• **Your instructions**
Repeat the material in full. Keep every line exactly as it is.

• **Data block**

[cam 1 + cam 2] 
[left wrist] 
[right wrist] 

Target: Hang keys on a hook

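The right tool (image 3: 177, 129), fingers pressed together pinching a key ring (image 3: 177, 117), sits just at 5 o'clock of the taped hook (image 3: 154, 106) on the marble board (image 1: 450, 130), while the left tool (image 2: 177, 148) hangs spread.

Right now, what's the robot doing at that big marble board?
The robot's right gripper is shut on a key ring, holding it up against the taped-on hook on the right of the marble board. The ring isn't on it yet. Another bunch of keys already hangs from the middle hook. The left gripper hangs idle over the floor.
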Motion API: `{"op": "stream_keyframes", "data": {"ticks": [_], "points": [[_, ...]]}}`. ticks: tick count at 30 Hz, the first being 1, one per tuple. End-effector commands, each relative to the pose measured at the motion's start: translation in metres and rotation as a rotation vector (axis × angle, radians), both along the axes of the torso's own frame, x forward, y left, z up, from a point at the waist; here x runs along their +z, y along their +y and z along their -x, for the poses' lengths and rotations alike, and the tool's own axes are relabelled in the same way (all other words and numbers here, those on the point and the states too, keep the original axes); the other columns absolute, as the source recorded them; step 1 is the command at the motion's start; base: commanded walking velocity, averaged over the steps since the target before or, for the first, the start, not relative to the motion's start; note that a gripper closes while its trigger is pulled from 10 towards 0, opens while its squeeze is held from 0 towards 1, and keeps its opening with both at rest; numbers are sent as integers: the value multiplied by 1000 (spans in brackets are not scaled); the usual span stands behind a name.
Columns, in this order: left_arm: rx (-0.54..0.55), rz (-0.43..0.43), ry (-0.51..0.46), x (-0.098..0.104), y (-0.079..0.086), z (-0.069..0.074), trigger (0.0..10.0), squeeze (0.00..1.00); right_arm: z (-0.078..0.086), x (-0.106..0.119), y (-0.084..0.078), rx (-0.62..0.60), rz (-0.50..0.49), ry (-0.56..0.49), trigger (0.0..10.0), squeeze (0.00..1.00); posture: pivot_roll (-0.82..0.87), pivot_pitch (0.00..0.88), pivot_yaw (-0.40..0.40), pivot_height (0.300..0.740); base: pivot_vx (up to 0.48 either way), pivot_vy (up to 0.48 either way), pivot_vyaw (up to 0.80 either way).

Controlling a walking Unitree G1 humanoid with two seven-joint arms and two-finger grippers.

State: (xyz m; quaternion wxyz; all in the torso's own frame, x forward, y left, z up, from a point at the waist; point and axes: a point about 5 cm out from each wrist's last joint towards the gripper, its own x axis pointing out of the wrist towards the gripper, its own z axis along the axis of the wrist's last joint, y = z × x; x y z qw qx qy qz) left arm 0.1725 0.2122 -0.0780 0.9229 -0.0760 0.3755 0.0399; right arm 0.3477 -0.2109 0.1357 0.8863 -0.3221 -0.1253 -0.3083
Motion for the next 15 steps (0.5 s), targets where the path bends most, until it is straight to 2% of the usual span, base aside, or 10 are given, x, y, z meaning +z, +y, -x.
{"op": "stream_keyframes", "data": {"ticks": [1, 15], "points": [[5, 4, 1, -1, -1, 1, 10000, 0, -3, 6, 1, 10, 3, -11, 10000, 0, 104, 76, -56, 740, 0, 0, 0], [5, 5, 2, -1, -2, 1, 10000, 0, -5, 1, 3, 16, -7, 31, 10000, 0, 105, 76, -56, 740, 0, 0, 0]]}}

• **Solution**
[cam 1 + cam 2] 
[left wrist] 
[right wrist] 

Target: Hang keys on a hook

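The right tool (image 3: 177, 129), fingers pressed together pinching a key ring (image 3: 177, 117), sits just at 5 o'clock of the taped hook (image 3: 154, 106) on the marble board (image 1: 450, 130), while the left tool (image 2: 177, 148) hangs spread.

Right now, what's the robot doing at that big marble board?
The robot's right gripper is shut on a key ring, holding it up against the taped-on hook on the right of the marble board. The ring isn't on it yet. Another bunch of keys already hangs from the middle hook. The left gripper hangs idle over the floor.
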Motion API: `{"op": "stream_keyframes", "data": {"ticks": [_], "points": [[_, ...]]}}`. ticks: tick count at 30 Hz, the first being 1, one per tuple. End-effector commands, each relative to the pose measured at the motion's start: translation in metres and rotation as a rotation vector (axis × angle, radians), both along the axes of the torso's own frame, x forward, y left, z up, from a point at the waist; here x runs along their +z, y along their +y and z along their -x, for the poses' lengths and rotations alike, and the tool's own axes are relabelled in the same way (all other words and numbers here, those on the point and the states too, keep the original axes); the other columns absolute, as the source recorded them; step 1 is the command at the motion's start; base: commanded walking velocity, averaged over the steps since the target before or, for the first, the start, not relative to the motion's start; note that a gripper closes while its trigger is pulled from 10 towards 0, opens while its squeeze is held from 0 towards 1, and keeps its opening with both at rest; numbers are sent as integers: the value multiplied by 1000 (spans in brackets are not scaled); the usual span stands behind a name.
Columns, in this order: left_arm: rx (-0.54..0.55), rz (-0.43..0.43), ry (-0.51..0.46), x (-0.098..0.104), y (-0.079..0.086), z (-0.069..0.074), trigger (0.0..10.0), squeeze (0.00..1.00); right_arm: z (-0.078..0.086), x (-0.106..0.119), y (-0.084..0.078), rx (-0.62..0.60), rz (-0.50..0.49), ry (-0.56..0.49), trigger (0.0..10.0), squeeze (0.00..1.00); posture: pivot_roll (-0.82..0.87), pivot_pitch (0.00..0.88), pivot_yaw (-0.40..0.40), pivot_height (0.300..0.740); base: pivot_vx (up to 0.48 either way), pivot_vy (up to 0.48 either way), pivot_vyaw (up to 0.80 either way).

Controlling a walking Unitree G1 humanoid with two seven-joint arms and two-finger grippers.

State: (xyz m; quaternion wxyz; all in the torso's own frame, x forward, y left, z up, from a point at the waist; point and axes: a point about 5 cm out from each wrist's last joint towards the gripper, its own x axis pointing out of the wrist towards the gripper, its own z axis along the axis of the wrist's last joint, y = z × x; x y z qw qx qy qz) left arm 0.1725 0.2122 -0.0780 0.9229 -0.0760 0.3755 0.0399; right arm 0.3477 -0.2109 0.1357 0.8863 -0.3221 -0.1253 -0.3083
Motion for the next 15 steps (0.5 s), targets where the path bends most, until it is straight to 2% of the usual span, base aside, or 10 are given, x, y, z meaning +z, +y, -x.
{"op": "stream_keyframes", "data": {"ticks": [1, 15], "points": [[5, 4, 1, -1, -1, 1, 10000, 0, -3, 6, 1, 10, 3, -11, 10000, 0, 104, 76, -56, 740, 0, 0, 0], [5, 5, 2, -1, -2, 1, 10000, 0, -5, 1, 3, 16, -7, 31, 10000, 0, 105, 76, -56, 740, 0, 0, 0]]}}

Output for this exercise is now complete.